Your assignment: Report every line of the listing below in which the string "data" appears.

Information:
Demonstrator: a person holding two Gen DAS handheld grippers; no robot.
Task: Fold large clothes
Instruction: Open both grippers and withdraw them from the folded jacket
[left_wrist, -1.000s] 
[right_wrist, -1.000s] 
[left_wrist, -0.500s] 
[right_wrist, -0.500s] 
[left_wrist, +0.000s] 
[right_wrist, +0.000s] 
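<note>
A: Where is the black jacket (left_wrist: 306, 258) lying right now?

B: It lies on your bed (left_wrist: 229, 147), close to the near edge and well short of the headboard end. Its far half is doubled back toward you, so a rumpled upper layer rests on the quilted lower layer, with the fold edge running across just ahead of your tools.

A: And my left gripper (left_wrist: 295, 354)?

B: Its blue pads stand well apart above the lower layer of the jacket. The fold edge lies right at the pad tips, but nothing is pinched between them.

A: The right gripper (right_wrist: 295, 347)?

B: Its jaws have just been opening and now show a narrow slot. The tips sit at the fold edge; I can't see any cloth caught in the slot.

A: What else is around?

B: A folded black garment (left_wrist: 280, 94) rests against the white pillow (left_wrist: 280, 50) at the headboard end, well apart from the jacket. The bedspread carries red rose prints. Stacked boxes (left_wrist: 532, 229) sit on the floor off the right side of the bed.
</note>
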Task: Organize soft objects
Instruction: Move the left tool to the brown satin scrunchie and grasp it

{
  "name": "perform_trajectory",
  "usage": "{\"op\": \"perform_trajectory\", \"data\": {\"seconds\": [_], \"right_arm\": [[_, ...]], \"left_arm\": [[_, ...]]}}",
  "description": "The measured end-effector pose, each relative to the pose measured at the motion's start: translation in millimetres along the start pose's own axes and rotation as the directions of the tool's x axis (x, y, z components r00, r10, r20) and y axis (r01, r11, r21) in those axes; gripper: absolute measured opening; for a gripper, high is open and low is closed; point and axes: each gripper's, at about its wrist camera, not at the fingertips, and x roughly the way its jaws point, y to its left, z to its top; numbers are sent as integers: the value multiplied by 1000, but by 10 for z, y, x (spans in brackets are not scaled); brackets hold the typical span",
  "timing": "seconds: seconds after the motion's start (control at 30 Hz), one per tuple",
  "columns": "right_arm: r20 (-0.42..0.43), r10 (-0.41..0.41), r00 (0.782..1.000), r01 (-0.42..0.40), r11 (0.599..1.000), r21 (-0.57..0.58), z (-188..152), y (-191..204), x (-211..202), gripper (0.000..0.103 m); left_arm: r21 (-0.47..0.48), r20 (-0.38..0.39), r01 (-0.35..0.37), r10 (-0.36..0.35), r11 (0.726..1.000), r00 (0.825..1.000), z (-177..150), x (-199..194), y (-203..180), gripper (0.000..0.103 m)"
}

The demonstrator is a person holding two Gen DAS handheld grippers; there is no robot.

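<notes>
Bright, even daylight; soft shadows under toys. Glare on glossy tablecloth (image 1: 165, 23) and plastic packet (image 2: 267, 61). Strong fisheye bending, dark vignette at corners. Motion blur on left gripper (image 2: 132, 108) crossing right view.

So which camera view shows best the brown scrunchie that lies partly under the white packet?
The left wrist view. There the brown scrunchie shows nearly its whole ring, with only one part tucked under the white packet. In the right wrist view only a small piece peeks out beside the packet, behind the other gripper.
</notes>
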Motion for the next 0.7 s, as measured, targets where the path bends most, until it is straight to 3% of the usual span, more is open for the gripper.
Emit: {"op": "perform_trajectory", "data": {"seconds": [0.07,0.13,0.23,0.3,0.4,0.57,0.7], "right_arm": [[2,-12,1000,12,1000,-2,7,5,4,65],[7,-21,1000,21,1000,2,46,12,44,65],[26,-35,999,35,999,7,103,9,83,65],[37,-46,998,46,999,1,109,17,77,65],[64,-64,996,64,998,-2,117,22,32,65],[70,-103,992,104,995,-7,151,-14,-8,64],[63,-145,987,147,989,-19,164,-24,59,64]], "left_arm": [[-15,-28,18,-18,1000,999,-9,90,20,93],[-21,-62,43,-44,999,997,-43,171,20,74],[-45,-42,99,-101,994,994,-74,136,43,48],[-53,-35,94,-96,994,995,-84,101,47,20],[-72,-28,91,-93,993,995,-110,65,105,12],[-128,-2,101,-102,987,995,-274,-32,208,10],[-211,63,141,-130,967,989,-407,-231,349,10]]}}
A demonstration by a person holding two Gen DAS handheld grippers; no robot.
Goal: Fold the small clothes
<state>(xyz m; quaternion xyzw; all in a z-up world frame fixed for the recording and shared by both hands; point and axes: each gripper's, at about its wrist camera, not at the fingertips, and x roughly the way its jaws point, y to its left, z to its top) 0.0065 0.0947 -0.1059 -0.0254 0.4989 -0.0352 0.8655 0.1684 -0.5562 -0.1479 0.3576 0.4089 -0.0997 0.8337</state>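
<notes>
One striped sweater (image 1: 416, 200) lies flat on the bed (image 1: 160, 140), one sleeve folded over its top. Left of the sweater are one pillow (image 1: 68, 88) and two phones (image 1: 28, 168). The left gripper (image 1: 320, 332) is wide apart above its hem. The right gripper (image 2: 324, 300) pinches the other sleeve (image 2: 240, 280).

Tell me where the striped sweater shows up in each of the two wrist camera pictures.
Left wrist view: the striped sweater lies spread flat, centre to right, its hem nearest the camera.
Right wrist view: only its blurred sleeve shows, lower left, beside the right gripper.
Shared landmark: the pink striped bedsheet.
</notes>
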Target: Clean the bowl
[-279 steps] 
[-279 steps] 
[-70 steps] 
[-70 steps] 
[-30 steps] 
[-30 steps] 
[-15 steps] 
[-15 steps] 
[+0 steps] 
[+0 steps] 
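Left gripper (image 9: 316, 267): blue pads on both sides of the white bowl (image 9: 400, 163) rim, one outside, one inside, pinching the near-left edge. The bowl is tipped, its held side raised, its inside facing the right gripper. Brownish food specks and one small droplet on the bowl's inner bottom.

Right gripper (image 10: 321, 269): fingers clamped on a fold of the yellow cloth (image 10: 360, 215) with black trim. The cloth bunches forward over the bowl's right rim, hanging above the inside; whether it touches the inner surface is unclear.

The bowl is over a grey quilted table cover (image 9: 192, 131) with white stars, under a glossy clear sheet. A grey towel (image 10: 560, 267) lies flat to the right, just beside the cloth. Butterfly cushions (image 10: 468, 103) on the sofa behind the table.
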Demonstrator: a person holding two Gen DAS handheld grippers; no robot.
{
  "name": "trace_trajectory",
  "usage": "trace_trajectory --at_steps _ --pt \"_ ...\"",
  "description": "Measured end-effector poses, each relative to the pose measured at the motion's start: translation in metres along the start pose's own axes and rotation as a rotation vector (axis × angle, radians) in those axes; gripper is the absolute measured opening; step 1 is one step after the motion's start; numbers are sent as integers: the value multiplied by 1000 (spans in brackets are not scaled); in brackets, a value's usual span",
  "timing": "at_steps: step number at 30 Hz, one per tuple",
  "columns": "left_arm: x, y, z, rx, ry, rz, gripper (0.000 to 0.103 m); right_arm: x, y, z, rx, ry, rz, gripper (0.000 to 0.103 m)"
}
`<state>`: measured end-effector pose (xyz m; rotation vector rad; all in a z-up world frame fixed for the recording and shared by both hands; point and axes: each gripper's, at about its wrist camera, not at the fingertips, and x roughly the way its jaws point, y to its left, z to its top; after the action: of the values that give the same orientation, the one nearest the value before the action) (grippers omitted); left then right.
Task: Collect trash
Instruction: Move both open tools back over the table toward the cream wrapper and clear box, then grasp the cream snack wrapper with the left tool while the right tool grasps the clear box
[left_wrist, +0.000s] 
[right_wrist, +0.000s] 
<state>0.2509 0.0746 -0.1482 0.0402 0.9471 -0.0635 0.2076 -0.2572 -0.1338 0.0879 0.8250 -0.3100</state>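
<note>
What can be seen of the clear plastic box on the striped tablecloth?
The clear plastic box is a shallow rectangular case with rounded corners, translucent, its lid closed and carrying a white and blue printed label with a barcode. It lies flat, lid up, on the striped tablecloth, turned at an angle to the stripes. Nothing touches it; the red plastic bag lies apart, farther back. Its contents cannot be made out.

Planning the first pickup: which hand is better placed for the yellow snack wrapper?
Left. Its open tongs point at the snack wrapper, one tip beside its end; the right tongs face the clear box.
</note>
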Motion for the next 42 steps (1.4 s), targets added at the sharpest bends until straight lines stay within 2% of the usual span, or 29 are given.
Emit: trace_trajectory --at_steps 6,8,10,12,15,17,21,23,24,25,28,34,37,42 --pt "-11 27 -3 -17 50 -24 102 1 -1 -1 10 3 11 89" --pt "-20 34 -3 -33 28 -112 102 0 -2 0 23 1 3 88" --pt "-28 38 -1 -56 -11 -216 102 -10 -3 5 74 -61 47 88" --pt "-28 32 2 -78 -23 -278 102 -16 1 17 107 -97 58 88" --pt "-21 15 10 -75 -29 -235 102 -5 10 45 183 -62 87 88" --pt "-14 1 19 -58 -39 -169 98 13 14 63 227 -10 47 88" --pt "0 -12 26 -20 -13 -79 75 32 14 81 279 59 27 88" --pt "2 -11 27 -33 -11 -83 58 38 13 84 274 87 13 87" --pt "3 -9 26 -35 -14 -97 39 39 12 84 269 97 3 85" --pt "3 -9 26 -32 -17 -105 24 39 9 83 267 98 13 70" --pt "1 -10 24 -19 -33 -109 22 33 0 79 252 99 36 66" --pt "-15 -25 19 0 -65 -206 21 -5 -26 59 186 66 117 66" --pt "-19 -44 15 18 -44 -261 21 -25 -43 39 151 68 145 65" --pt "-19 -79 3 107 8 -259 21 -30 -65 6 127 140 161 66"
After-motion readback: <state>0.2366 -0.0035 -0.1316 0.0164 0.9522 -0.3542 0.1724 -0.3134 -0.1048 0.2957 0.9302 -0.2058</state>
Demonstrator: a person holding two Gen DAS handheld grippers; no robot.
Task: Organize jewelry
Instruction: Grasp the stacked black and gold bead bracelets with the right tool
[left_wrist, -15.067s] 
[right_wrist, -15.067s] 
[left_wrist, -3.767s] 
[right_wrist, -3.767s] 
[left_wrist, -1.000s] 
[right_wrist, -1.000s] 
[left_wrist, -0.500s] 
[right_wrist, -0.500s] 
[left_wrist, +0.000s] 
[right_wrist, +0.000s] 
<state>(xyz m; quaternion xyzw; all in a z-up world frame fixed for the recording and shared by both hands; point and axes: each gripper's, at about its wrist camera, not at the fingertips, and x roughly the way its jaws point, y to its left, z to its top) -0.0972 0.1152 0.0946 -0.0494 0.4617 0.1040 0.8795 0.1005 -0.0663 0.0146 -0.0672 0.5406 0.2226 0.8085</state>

Reply:
  "usage": "{\"op\": \"perform_trajectory\", \"data\": {\"seconds\": [_], \"right_arm\": [[_, ...]], \"left_arm\": [[_, ...]]}}",
Emit: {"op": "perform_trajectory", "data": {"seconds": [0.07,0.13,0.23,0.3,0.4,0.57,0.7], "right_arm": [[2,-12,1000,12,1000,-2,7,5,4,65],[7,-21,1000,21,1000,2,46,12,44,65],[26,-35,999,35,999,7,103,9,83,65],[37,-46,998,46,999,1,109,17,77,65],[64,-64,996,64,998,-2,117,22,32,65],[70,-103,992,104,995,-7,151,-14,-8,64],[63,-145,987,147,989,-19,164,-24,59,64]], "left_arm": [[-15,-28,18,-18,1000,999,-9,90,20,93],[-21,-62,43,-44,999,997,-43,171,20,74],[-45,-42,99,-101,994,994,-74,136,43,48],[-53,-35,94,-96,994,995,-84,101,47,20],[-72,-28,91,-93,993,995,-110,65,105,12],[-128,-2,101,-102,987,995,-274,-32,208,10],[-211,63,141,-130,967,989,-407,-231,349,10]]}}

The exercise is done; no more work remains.